Task objective
Repeat each line of the material exactly.

== Segment start ==

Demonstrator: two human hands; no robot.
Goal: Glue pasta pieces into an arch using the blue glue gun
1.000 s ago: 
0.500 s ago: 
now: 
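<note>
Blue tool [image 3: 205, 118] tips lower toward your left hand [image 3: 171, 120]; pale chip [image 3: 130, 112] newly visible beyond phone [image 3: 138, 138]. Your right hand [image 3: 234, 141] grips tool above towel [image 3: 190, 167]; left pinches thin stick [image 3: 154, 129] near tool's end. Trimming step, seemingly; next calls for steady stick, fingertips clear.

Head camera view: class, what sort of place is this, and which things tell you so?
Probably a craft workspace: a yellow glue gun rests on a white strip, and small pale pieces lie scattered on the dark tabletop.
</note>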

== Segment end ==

Exercise solution
Demonstrator: two human hands; no robot.
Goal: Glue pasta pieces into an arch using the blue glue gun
1.000 s ago: 
0.500 s ago: 
now: 
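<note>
Blue tool [image 3: 205, 118] tips lower toward your left hand [image 3: 171, 120]; pale chip [image 3: 130, 112] newly visible beyond phone [image 3: 138, 138]. Your right hand [image 3: 234, 141] grips tool above towel [image 3: 190, 167]; left pinches thin stick [image 3: 154, 129] near tool's end. Trimming step, seemingly; next calls for steady stick, fingertips clear.

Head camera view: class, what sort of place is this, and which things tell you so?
Probably a craft workspace: a yellow glue gun rests on a white strip, and small pale pieces lie scattered on the dark tabletop.
</note>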

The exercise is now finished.